## WHAT IS BEING ASKED
Give back the line where "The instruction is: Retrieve" appears and all the lines after it until the listing ends, unchanged and with nothing else.

***

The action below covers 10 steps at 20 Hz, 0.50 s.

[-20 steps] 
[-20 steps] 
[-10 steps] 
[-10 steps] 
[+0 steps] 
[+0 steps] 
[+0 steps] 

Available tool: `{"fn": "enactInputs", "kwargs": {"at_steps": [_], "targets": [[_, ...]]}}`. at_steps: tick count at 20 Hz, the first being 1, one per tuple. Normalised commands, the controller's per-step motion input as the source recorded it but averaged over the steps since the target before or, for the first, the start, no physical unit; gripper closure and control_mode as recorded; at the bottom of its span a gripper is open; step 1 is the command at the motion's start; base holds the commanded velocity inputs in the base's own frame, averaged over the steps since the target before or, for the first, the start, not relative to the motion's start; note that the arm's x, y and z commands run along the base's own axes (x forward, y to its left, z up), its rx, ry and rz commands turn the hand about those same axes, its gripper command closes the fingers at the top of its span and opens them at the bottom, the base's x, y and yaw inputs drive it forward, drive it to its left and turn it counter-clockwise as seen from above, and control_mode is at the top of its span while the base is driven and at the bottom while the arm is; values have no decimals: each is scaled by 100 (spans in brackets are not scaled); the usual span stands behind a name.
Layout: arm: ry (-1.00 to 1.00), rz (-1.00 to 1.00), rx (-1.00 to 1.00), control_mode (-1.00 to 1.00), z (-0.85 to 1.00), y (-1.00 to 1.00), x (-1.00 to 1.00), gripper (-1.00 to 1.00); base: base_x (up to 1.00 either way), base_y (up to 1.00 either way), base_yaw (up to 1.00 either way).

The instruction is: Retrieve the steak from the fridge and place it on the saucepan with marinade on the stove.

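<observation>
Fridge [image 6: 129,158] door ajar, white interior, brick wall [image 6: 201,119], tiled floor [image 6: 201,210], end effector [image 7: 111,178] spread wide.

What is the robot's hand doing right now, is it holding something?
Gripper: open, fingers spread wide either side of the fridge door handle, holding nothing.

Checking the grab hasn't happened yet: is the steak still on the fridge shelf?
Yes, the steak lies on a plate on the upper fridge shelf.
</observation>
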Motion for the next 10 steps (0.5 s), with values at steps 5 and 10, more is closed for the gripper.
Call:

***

## EXERCISE ANSWER
The instruction is: Retrieve the steak from the fridge and place it on the saucepan with marinade on the stove.

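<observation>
Fridge [image 6: 129,158] door ajar, white interior, brick wall [image 6: 201,119], tiled floor [image 6: 201,210], end effector [image 7: 111,178] spread wide.

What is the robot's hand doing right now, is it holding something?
Gripper: open, fingers spread wide either side of the fridge door handle, holding nothing.

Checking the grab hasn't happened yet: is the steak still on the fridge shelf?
Yes, the steak lies on a plate on the upper fridge shelf.
</observation>
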Motion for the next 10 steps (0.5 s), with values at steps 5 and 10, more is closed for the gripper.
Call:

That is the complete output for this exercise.